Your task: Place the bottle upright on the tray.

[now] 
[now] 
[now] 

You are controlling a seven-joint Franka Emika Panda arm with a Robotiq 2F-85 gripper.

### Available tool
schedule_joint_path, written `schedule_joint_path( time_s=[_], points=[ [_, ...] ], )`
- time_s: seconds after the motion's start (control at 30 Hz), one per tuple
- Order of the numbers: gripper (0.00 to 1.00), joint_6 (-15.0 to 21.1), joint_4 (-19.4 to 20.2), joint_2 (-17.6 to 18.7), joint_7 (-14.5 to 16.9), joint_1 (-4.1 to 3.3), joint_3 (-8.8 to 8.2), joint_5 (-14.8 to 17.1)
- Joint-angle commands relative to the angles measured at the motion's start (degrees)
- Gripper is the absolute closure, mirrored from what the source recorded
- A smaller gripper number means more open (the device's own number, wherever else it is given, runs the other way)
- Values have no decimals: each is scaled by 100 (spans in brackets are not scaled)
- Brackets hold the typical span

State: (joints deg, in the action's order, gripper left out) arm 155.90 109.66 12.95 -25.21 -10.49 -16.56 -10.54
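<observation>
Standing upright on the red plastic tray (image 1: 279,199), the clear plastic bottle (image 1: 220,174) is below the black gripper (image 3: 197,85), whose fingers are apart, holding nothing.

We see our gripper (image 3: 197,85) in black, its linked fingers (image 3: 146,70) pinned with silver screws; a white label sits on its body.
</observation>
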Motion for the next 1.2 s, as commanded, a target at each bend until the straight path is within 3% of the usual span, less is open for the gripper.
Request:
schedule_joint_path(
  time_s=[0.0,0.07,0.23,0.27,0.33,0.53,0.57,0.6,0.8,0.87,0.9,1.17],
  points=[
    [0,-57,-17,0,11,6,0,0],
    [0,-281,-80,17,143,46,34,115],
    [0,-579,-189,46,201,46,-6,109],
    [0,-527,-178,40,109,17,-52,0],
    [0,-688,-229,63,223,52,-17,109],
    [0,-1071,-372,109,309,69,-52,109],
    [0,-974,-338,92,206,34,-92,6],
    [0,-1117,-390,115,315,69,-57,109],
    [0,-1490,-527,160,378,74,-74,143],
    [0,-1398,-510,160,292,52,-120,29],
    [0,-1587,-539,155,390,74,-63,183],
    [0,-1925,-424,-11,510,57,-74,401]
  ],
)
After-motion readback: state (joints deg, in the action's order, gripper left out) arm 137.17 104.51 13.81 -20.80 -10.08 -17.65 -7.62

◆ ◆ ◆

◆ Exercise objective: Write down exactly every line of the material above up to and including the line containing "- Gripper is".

◆ Output:
Your task: Place the bottle upright on the tray.

[now] 
[now] 
[now] 

You are controlling a seven-joint Franka Emika Panda arm with a Robotiq 2F-85 gripper.

### Available tool
schedule_joint_path, written `schedule_joint_path( time_s=[_], points=[ [_, ...] ], )`
- time_s: seconds after the motion's start (control at 30 Hz), one per tuple
- Order of the numbers: gripper (0.00 to 1.00), joint_6 (-15.0 to 21.1), joint_4 (-19.4 to 20.2), joint_2 (-17.6 to 18.7), joint_7 (-14.5 to 16.9), joint_1 (-4.1 to 3.3), joint_3 (-8.8 to 8.2), joint_5 (-14.8 to 17.1)
- Joint-angle commands relative to the angles measured at the motion's start (degrees)
- Gripper is the absolute closure, mirrored from what the source recorded

This output requires nothing more.